No thanks to “Social CRM” or “Enterprise 2.0”

For all the talk about “Social CRM” and “Enterprise 2.0” in the past year, it’s interesting to note that neither vendor is using those terms.

Fine by me, because “Social CRM” is a muddled term that can mean everything from social networking for sales reps (Oracle) to customer communities (Lithium) to Twitter integration (everybody). Or the second coming of CRM as a business strategy (CRM 2.0).

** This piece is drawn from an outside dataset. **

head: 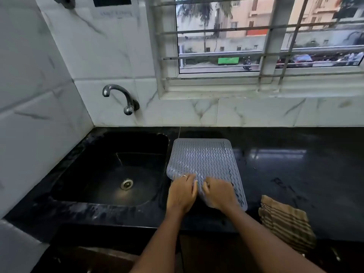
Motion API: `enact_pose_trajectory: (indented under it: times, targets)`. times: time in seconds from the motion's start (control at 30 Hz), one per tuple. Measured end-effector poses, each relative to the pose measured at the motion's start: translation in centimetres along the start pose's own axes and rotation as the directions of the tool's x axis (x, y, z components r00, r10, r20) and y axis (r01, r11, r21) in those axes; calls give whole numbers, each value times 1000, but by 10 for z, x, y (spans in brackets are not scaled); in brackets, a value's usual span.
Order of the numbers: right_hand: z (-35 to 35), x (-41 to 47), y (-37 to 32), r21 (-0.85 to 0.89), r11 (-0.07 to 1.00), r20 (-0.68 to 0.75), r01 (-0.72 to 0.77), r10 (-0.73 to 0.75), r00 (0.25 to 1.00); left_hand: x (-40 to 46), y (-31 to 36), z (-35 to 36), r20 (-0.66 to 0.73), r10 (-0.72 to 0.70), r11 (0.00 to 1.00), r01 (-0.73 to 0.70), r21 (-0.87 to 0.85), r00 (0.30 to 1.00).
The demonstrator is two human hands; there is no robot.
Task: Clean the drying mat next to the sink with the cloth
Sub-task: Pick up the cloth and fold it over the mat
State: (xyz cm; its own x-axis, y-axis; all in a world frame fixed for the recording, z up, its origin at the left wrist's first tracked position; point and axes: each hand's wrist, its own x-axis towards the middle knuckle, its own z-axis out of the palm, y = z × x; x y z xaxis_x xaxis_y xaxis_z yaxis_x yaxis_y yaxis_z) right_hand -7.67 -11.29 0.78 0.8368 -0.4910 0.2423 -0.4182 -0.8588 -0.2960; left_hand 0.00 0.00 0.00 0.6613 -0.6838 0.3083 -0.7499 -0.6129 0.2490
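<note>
A grey ribbed drying mat (202,156) lies on the black counter just right of the sink. Its near edge is lifted and bent upward. My left hand (182,194) grips that near edge at the left, a ring on one finger. My right hand (218,194) pinches the same edge right beside it, fingers curled into the mat. A brown striped cloth (286,223) lies folded at the counter's front edge, to the right of my right forearm, untouched by either hand.
A black sink (94,174) with a steel drain fills the left of the counter (305,174). A curved metal tap (120,97) juts from the marble-tiled wall above it. A barred window (266,36) runs along the back wall.
</note>
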Motion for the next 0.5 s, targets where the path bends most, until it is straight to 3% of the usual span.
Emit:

And Enterprise 2.0 has become too much of an IT term, losing touch with the original vision of Andrew McAfee. For some, E2.0 is just another suite of collaborative tools to replace email.

So kudos to both RightNow and Salesforce.com for refusing to play along with the buzzwords, and instead focusing on providing integrated social business solutions. After leading the way in SaaS a decade ago, it’s cool to see both companies continue to innovate and integrate social computing more deeply into their solutions.